Explore life beneath the waves around Britain with Benny the Blenny
I haven’t had a chance to show you round where I live yet. My very desirable crevice home is in this rocky reef. At low tide the top of my reef is in water about 2 metres deep. Tompot blennies like me have been spotted around most of Great Britain and Ireland; see the map in my blog of 4thJune.
Divers and snorkellers can only come and visit me when the sea is very calm and clear like it is in this photograph. When the sea is rough and stirred up, it gets very murky so the divers would get washed around and not be able to see anything or take photos. There’s more information about my home at www.bennytheblenny.com
Click here to watch a film which shows the tide going out and coming in again at Wembury Beach in Devon: player.vimeo.com
The rocky reef that I live on is close to here. It’s just beyond the low tide mark but is always covered in water. Lots of tompot blennies live further offshore than this and in deeper water, sometimes down to 30 metres.
A Dad’s duties
Here, I'm using my pectoral (shoulder) fins to fan water over Belinda’s developing eggs and keep them healthy. I also have a special gland near my tail that releases important stuff to keep bugs from growing on the eggs. Female tompot blennies like Belinda take care to lay their eggs in a single layer that makes it easy for me to give them all a good wipe over.

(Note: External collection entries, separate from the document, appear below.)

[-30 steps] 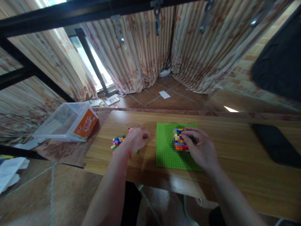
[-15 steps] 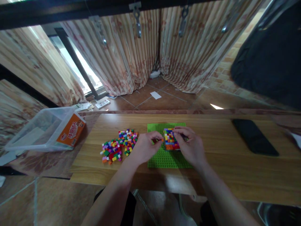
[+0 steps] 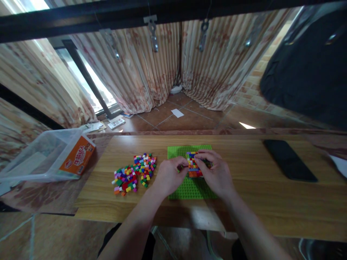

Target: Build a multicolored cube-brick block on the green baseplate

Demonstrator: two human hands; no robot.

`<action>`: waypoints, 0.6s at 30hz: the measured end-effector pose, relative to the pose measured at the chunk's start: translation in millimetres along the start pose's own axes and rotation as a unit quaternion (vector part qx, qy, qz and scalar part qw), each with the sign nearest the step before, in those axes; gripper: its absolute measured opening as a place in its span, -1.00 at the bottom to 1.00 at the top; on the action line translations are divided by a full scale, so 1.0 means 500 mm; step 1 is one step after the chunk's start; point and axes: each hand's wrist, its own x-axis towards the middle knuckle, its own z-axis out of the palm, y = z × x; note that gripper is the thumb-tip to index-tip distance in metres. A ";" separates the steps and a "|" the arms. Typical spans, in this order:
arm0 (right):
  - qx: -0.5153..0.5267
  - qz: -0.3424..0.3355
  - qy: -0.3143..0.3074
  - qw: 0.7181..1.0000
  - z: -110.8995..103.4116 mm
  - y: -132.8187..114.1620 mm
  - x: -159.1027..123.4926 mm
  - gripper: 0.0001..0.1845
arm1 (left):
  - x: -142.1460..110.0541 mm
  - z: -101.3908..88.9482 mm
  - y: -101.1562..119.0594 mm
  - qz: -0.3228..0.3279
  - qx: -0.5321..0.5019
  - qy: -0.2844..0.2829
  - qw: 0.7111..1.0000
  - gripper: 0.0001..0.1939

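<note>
A block built of many-coloured toy bricks [image 3: 192, 165] stands on a green studded baseplate [image 3: 180, 191]. My right hand [image 3: 217, 171] grips the block from the right, thumb and fingers curled over its upper and right parts, hiding much of it. At the block's left edge my left hand [image 3: 172, 175] is closed in a pinch, fingertips touching or almost touching the block. A small building brick showed orange at those fingertips a moment ago; now the fingers mostly cover it. Left of the baseplate lies a loose pile of small bricks [image 3: 135, 173] in many colours.
The wooden table [image 3: 252, 202] carries a black phone-like slab [image 3: 289, 160] on the right. Beyond its left end sits a clear plastic bin [image 3: 35, 177] with an orange label. Metal clips [image 3: 153, 36] hang from a dark bar above. Striped curtains [image 3: 146, 76] stand behind.
My left hand has brought its pinched fingertips in against the block's left side. My right hand keeps its hold on the block. The whole view has tilted and shifted slightly.
</note>
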 end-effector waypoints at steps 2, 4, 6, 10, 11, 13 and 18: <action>-0.002 0.000 0.001 1.000 0.001 -0.001 -0.001 -0.85 | 0.000 0.002 0.001 -0.002 -0.009 0.003 1.000 -0.90; -0.009 -0.003 0.003 1.000 0.003 -0.002 -0.003 -0.85 | 0.000 0.004 0.000 -0.002 -0.019 0.004 1.000 -0.89; -0.021 -0.008 0.003 1.000 0.005 -0.003 -0.005 -0.84 | 0.000 0.006 -0.003 0.000 -0.026 0.004 1.000 -0.89; -0.044 -0.016 0.001 0.999 0.008 -0.006 -0.008 -0.83 | 0.001 0.009 -0.006 0.003 -0.032 0.004 0.999 -0.89; -0.048 -0.018 0.002 0.999 0.009 -0.007 -0.008 -0.83 | 0.001 0.009 -0.006 0.002 -0.035 0.005 0.999 -0.89; -0.057 -0.021 0.005 0.998 0.011 -0.007 -0.009 -0.84 | 0.002 0.010 -0.005 0.000 -0.040 0.006 0.999 -0.89; -0.071 -0.025 0.005 0.997 0.013 -0.006 -0.008 -0.86 | 0.001 0.010 -0.001 -0.007 -0.060 0.009 0.998 -0.89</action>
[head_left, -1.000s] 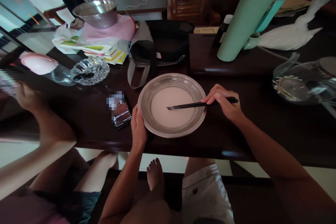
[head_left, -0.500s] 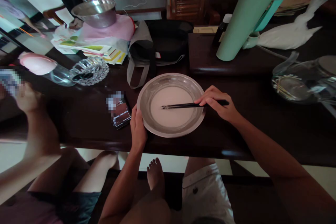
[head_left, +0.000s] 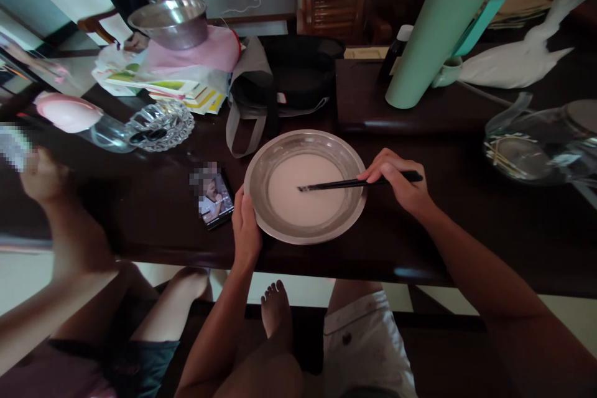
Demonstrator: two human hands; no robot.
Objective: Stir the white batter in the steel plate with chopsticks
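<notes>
A wide metal basin [head_left: 305, 235] stands near the table's front edge, with a milky white liquid [head_left: 303, 211] in its bottom. My left hand [head_left: 245, 227] grips the basin's left rim, fingers along the outside; its thumb is hard to make out. Over the right rim, my right hand [head_left: 396, 180] is closed around black chopsticks [head_left: 336, 185]. Their tips reach the liquid near the basin's middle, pointing left. A phone [head_left: 215, 198] with a lit screen lies just left of my left hand.
Behind the basin sits a black and grey bag [head_left: 298, 78]. A tall green cylinder [head_left: 438, 43] rises at the back right, beside a clear jar [head_left: 522, 155]. A glass dish [head_left: 161, 126] is at the left. Another person's hand [head_left: 44, 174] holds something blurred at far left.
The chopsticks and my right hand shifted left in the liquid, then back right. My left hand stayed on the rim. The phone's picture changed, and the neighbour's arm moved slightly.
</notes>
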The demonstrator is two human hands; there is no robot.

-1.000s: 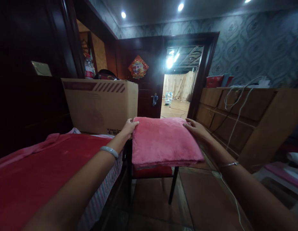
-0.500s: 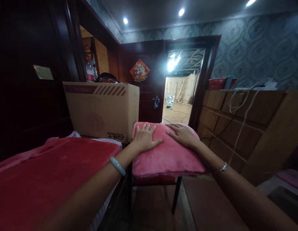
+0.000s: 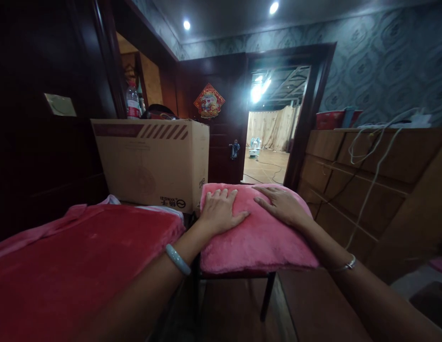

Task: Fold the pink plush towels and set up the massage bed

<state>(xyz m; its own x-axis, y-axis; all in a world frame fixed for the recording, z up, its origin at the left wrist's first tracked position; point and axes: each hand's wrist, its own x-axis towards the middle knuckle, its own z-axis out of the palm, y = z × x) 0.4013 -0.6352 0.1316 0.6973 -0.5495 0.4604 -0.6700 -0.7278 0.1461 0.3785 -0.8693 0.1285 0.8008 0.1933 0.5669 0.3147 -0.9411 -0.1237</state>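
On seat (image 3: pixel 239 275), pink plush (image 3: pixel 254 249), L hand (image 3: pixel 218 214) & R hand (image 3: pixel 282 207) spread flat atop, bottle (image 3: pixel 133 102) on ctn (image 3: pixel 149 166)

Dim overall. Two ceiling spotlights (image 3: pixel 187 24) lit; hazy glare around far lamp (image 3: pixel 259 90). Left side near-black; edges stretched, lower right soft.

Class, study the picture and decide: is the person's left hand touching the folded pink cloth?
Touching. The head view shows the left hand spread palm down on top of the pink cloth, with no gap visible beneath it.
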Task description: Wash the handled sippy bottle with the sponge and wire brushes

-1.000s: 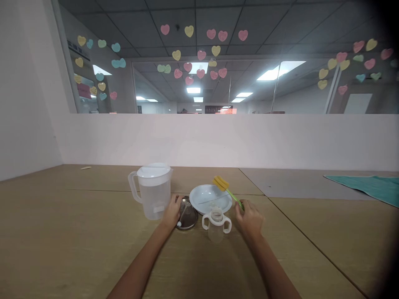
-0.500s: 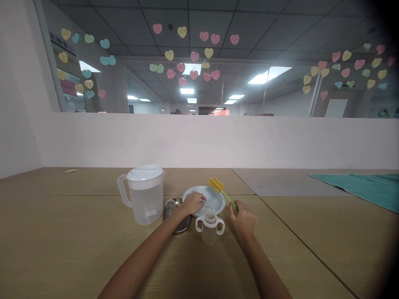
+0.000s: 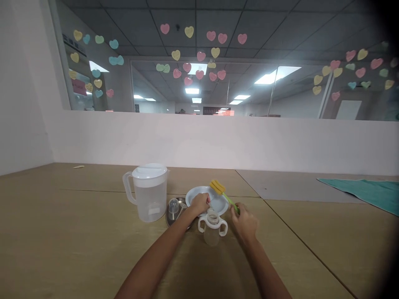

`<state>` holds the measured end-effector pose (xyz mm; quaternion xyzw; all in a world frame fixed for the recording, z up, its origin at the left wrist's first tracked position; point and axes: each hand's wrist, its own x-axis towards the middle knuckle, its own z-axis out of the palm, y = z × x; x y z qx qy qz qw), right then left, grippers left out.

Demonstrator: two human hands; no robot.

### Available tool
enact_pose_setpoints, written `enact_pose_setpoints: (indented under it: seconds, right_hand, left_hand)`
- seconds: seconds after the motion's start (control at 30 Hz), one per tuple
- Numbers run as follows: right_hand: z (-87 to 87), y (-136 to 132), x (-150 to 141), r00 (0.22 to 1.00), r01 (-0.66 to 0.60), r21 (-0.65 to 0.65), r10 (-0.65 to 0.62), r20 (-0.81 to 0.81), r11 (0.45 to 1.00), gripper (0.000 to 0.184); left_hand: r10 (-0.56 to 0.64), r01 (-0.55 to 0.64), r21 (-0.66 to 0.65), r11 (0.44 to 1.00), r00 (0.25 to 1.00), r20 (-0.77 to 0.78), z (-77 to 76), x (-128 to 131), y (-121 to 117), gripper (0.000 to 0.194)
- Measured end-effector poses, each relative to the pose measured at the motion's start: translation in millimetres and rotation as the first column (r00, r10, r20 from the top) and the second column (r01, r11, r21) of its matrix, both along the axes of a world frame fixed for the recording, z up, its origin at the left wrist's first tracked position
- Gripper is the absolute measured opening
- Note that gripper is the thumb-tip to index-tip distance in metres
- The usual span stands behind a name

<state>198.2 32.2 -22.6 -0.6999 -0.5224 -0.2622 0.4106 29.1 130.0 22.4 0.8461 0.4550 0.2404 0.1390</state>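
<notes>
My right hand (image 3: 245, 223) is closed round the green handle of a bottle brush (image 3: 218, 187), whose yellow sponge head points up and left over a white bowl (image 3: 222, 206). Above the bowl's left part is my left hand (image 3: 200, 203), its fingers curled in; whatever they hold, if anything, is hidden. A clear baby bottle (image 3: 212, 236) with two white side handles stands upright and uncapped in front of the bowl, between my forearms. Left of it, partly behind my left forearm, a round metal tray (image 3: 170, 221) carries a clear dome-shaped cap (image 3: 173, 206) and a small pale piece.
A lidded translucent pitcher (image 3: 151, 195) holding clear liquid stands left of the metal tray on the wooden table (image 3: 77, 232). At the far right lies a teal cloth (image 3: 370, 192). A white wall (image 3: 199, 139) with a window above it closes off the back.
My left hand has curled its fingers more tightly over the bowl. The right hand and brush stay nearly in place. The whole view has shifted slightly.
</notes>
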Motion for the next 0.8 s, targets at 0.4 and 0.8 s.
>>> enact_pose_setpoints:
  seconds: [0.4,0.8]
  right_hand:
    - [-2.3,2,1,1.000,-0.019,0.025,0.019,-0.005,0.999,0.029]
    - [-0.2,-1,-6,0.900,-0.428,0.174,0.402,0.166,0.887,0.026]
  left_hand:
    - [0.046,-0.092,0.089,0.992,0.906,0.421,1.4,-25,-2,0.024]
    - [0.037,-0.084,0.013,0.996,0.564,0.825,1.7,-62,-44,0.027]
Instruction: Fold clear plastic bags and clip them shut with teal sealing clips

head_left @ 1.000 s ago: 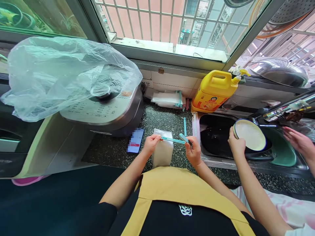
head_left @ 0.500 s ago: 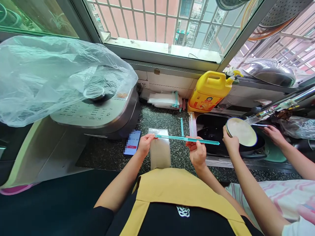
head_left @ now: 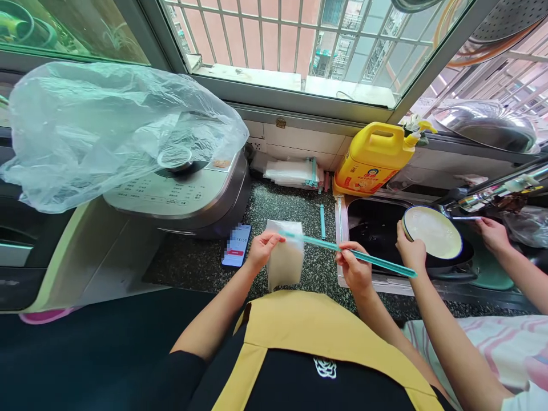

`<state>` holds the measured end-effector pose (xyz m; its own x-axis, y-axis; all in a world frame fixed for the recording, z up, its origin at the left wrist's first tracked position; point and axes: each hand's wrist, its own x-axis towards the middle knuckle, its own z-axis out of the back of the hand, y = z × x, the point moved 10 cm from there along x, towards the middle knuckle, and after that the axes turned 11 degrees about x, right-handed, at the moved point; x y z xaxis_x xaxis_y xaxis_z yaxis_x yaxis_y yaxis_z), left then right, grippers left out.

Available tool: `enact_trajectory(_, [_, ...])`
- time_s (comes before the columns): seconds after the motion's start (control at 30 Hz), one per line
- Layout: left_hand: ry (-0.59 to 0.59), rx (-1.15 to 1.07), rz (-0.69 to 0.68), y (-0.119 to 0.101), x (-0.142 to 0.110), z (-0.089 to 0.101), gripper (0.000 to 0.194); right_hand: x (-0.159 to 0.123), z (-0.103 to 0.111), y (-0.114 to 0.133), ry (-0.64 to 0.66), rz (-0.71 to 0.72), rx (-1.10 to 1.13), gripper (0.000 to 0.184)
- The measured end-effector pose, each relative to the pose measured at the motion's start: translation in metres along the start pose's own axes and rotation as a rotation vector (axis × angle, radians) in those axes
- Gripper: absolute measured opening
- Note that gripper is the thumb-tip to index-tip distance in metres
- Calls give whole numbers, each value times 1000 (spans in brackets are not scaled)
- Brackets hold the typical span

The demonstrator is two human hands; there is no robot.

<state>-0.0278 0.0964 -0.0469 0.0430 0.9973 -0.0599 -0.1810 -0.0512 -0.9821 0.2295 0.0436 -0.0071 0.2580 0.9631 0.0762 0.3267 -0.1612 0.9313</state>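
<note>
A long teal bag sealing clip (head_left: 312, 242) stretches between my hands, sloping down to the right. My left hand (head_left: 262, 251) is closed in a pinch at its pale left end. Further along, my right hand (head_left: 356, 268) grips the clip between thumb and fingers, and the darker right part sticks out past it towards the sink. Beneath the clip, a pale, clear-wrapped packet (head_left: 285, 264) lies on the speckled counter, touched by neither hand as far as I can see. A shorter teal strip (head_left: 322, 221) lies just behind the clip.
A phone (head_left: 236, 245) lies beside a plastic-covered rice cooker (head_left: 171, 197). Bagged packs (head_left: 291, 172) and a yellow jug (head_left: 369, 160) stand along the wall. At the sink (head_left: 340, 214), another person's hands (head_left: 411, 248) hold a white bowl (head_left: 433, 233) and a thin handle.
The clip has tilted, its right end now lower and further right. It spans a greater length than before. My right hand has moved right and slightly down; the view has shifted a little.
</note>
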Motion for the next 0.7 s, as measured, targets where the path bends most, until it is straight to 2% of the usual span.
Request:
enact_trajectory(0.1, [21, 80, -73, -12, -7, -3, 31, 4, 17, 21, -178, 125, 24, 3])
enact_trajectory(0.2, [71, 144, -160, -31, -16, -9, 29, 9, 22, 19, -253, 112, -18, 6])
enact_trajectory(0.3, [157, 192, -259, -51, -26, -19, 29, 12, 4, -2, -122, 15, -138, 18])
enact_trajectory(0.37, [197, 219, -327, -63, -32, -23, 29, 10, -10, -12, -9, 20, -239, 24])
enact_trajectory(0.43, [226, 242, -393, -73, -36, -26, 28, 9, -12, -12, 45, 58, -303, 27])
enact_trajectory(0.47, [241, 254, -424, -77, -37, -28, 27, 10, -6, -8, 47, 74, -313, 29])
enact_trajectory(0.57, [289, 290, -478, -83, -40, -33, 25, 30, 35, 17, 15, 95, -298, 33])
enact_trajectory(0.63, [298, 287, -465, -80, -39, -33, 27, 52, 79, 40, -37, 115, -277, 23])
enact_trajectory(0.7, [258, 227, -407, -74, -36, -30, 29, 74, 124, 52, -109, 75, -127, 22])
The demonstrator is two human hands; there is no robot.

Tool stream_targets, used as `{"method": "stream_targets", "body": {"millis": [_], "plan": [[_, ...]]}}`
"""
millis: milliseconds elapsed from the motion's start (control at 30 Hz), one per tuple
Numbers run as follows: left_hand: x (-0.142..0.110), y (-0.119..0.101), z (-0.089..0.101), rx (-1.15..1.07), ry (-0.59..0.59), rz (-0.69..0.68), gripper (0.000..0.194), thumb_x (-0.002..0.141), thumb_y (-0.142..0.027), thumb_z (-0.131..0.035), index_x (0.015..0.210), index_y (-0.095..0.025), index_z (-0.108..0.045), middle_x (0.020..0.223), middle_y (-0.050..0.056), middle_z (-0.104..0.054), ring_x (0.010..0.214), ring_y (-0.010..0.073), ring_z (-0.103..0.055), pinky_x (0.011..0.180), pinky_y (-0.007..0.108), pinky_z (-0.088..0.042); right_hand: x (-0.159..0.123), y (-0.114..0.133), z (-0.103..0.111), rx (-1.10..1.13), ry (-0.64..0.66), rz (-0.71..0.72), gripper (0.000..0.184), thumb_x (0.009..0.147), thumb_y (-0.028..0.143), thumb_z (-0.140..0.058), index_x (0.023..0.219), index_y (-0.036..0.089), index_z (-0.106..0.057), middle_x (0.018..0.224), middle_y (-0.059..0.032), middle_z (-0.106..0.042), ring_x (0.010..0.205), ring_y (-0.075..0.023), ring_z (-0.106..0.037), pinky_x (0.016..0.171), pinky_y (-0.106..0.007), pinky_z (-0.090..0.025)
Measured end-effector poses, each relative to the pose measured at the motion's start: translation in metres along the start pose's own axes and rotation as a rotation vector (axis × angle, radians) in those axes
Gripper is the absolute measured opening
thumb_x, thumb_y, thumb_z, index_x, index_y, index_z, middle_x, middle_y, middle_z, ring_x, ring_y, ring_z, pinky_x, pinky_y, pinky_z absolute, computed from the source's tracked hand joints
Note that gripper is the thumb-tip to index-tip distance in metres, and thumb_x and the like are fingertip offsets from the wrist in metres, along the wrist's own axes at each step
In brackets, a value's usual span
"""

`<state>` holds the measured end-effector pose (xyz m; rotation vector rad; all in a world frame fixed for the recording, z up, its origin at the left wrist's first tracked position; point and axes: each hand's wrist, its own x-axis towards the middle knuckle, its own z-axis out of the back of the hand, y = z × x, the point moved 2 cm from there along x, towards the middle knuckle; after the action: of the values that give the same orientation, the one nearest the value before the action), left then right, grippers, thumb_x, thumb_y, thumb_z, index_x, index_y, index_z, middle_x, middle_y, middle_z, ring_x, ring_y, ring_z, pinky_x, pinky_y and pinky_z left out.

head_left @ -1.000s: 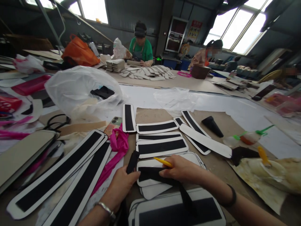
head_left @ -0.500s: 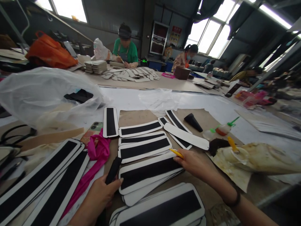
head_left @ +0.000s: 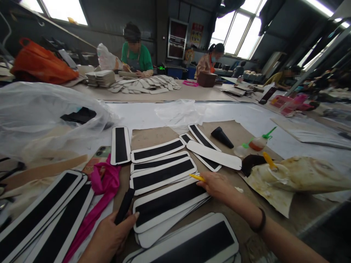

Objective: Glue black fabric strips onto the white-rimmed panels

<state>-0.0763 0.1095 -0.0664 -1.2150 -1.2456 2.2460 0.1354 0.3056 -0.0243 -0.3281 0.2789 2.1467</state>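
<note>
Left hand (head_left: 111,232) clasps black strip (head_left: 124,206); right hand (head_left: 216,184) pinches yellow stick (head_left: 196,177); beyond left grip, plastic bag (head_left: 35,98) holds black pieces (head_left: 81,115).

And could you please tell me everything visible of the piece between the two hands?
The long white piece, with rounded left corners and a black strip along it, lies strip up on similar pieces. Its material is unclear. The left hand's thumb touches its left end; the right hand hides part of its right end.

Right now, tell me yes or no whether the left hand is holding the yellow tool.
No, the yellow tool is in the right hand, while the left hand holds a black piece.
</note>
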Motion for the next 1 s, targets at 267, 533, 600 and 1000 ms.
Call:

Since Belinda’s visit, two other female tompot blennies (let’s call them Barbara and Brenda) have been attracted by my smelly messages (pheromones) and have been flirting just outside my home at different times. I’ve encouraged them in and they have laid their eggs next to Belinda’s. I fertilised them straight away, as I need to make sure I’m their Dad. I have to be on my guard because lots of animals would love to eat my eggs. I can’t leave them unguarded for more than a few moments so I have to grab my own food very quickly!
Guarding my eggs
Now I’ve got eggs to care for, I need to keep intruders away. This edible crab is too close and I'm concerned he wants to use those big claws to pick and eat my youngsters developing in their eggs. As you can see, I'm biting and pushing his leg to scare him off. He’s slow on the uptake so it can take a while but eventually he will get the message and shuffle off. Meanwhile, he’s protecting his eyes and mouth from my attacks.
The velvet swimming crabs can be more difficult to chase away, as they like a fight. I use a different tactic with them because they are fast and have sharp claws. I harass them by darting in quickly so they don’t have time to nip me. I’m clever as well as very bossy!
Becoming a Dad!
The reason I fought to keep my territory in March was so that I have a safe place to raise my family. In April, I got my crevice ready to become a nursery by cleaning the floor and ceiling. I then released some special chemicals (called pheromones) from glands near my tail and wafted them into the surrounding seawater. This was to tell the local female tompot blennies that my home was ready for them to lay their eggs. The first female to visit, let’s call her ‘Belinda’, came bustling up and posed at the front of my crevice. I checked her out, liked what I saw and then invited her in. We got to know each other as I gave her a few pecks on the cheek and a gentle nudge. She had a good look round my home and it must have pleased her because she laid a batch of beautiful purple eggs on the floor of my crevice. I fertilised her eggs quickly. I'm going to be a Dad!!